## [Task to carry out]
Each line of the listing that includes "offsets" should be reported.

## [Data for this exercise]

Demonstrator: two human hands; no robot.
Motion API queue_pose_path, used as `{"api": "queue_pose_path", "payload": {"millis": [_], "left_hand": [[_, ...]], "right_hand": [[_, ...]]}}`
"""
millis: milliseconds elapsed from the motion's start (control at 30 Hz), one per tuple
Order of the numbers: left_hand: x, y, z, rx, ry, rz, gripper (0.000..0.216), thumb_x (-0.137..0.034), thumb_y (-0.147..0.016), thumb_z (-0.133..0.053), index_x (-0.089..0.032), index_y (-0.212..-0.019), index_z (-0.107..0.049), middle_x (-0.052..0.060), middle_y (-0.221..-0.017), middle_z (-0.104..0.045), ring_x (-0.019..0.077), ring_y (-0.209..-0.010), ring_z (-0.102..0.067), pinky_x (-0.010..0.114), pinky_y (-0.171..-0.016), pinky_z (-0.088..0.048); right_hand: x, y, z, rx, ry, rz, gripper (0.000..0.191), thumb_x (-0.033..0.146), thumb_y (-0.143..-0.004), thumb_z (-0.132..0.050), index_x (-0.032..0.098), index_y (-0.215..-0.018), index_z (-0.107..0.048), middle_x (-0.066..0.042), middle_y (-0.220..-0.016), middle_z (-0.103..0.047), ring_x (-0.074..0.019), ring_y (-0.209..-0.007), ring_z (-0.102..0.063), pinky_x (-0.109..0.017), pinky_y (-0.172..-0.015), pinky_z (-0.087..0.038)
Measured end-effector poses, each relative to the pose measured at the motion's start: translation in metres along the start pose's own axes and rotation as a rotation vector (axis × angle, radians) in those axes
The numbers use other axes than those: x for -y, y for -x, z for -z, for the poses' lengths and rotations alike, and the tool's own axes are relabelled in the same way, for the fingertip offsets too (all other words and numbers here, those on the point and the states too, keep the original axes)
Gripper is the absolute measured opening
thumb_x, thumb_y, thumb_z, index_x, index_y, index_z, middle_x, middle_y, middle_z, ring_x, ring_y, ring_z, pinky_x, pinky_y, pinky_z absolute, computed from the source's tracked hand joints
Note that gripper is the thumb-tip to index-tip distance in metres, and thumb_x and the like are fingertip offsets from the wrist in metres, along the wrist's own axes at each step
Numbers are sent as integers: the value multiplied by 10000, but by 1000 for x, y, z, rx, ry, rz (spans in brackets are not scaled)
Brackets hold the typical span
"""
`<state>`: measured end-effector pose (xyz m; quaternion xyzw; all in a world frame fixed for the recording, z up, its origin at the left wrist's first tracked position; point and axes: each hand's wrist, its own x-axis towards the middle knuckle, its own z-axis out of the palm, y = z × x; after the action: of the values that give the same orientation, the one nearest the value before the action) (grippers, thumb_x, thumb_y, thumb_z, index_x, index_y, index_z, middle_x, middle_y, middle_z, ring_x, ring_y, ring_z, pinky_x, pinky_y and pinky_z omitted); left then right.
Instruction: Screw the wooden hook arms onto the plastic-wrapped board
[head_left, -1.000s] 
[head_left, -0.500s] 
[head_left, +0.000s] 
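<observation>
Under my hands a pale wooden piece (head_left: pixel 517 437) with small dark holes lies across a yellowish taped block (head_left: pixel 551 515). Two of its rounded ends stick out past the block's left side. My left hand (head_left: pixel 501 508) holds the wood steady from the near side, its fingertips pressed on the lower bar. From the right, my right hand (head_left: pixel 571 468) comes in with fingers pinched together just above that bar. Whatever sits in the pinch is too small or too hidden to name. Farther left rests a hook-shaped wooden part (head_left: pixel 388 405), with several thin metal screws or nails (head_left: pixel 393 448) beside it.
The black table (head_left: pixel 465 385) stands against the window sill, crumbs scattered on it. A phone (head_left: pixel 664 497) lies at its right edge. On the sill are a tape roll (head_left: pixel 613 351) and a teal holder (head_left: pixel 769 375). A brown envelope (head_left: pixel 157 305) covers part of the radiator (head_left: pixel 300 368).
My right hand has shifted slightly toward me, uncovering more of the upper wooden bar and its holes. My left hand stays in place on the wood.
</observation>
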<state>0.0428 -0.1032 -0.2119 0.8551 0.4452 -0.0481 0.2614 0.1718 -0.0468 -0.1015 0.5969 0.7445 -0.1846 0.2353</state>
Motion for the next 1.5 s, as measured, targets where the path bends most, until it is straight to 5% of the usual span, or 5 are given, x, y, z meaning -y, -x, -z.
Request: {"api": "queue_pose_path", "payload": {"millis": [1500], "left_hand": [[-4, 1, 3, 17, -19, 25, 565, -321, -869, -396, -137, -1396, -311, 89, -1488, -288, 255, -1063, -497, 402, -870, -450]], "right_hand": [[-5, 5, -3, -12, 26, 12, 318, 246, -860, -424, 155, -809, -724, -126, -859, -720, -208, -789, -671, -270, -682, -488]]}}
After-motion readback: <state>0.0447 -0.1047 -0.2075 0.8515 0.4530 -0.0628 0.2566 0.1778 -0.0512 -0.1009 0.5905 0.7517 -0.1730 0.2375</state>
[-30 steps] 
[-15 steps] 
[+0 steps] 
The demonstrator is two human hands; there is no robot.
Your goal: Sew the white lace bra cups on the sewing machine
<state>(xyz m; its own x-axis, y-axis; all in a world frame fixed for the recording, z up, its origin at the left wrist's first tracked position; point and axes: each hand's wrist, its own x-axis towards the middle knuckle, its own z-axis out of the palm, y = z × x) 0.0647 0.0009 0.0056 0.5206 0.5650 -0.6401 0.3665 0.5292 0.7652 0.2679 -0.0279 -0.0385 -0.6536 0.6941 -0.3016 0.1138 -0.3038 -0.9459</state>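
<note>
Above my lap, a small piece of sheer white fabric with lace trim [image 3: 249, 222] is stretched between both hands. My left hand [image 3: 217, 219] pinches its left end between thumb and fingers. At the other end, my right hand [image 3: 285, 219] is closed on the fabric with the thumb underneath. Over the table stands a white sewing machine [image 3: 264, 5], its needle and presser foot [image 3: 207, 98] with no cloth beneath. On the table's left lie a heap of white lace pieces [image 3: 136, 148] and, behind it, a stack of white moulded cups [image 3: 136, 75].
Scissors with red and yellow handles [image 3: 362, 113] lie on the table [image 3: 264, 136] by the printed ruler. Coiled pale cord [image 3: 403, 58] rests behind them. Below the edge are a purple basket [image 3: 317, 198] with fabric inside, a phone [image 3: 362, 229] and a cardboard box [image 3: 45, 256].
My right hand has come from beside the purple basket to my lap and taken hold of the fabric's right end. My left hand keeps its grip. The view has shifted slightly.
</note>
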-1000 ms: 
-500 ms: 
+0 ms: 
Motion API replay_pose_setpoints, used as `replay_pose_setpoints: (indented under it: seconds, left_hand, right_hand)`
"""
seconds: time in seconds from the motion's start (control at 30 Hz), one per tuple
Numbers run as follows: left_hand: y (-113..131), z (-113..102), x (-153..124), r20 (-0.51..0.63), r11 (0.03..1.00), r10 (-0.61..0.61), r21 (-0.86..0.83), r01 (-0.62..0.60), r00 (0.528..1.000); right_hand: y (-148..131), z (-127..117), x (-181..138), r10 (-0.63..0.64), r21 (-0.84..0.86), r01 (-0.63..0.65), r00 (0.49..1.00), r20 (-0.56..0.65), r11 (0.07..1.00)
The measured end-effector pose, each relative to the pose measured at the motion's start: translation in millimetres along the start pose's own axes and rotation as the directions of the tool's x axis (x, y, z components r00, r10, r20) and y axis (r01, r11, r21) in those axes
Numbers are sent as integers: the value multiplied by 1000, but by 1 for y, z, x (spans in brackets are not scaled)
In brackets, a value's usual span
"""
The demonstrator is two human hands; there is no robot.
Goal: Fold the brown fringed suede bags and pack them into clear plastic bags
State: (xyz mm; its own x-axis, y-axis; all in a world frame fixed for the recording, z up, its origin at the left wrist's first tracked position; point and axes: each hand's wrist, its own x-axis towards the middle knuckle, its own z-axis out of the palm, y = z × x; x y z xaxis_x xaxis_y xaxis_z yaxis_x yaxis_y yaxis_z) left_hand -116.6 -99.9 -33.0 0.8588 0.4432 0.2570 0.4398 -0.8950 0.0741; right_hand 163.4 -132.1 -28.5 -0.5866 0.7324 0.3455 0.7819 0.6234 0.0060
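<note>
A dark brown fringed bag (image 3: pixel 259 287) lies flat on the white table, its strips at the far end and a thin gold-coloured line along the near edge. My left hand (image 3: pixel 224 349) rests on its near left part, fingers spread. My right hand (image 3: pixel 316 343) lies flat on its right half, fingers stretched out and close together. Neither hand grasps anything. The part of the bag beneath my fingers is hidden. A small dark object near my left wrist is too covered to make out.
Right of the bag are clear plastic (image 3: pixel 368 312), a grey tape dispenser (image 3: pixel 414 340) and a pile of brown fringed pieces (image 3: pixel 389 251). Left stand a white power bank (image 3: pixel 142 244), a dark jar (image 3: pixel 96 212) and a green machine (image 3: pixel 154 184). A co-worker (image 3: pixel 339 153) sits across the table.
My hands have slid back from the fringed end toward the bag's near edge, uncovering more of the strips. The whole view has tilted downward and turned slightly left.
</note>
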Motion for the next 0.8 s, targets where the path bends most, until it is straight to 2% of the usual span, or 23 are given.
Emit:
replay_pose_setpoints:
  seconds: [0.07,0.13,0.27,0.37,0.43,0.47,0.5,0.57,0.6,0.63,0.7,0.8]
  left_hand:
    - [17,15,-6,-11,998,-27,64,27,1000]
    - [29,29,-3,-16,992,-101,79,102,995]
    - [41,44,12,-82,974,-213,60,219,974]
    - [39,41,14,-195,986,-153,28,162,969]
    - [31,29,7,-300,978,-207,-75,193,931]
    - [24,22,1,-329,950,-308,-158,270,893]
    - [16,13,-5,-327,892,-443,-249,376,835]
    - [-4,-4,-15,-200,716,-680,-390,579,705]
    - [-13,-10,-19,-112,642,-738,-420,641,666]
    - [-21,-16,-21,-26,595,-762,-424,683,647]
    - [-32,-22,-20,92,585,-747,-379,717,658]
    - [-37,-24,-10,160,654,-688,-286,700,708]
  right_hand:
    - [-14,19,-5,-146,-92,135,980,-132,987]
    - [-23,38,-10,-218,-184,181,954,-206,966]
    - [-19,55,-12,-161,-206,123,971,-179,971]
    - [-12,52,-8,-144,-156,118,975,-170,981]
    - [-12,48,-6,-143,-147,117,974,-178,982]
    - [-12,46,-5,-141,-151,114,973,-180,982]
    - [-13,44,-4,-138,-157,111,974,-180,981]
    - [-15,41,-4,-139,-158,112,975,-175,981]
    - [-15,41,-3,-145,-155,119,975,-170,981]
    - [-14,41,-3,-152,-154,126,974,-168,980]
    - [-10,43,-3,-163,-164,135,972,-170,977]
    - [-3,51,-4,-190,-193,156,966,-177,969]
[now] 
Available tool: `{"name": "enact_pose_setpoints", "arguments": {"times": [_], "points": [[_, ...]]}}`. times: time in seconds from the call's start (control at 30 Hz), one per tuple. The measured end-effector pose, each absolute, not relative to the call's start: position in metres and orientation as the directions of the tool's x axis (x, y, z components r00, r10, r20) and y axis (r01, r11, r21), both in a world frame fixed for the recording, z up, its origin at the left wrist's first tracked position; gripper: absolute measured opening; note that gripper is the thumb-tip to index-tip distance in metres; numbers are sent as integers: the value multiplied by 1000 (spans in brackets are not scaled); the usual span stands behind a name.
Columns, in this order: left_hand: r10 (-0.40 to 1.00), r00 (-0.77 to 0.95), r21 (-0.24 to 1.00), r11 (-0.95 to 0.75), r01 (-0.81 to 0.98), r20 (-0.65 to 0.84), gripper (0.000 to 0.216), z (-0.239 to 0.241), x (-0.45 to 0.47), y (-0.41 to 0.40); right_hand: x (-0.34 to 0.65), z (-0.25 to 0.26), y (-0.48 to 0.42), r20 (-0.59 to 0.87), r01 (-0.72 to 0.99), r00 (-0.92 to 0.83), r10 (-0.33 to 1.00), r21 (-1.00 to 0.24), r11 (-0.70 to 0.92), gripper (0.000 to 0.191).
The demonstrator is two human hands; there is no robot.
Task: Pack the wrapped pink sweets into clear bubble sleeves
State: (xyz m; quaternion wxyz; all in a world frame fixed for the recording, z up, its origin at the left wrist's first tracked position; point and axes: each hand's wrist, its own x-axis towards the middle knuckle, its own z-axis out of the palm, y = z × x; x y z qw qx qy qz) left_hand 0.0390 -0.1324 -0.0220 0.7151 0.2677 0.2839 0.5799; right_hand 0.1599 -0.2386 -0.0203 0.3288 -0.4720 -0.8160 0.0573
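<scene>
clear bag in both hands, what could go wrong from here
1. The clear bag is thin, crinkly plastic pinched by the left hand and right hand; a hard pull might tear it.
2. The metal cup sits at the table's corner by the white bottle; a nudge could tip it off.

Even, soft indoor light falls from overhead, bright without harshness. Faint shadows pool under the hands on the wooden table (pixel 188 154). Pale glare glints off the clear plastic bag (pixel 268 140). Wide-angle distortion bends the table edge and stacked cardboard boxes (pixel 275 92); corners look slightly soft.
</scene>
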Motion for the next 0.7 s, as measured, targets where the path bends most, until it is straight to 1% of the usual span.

## [Solution for this exercise]
The numbers use other axes than those: x for -y, y for -x, z for -z, for the poses' lengths and rotations alike, and the tool's own axes are relabelled in the same way, for the fingertip offsets too (all other words and numbers here, those on the point and the states too, keep the original axes)
Note that gripper is the thumb-tip to index-tip distance in metres, and thumb_x and the like are fingertip offsets from the wrist in metres, along the wrist's own axes at each step

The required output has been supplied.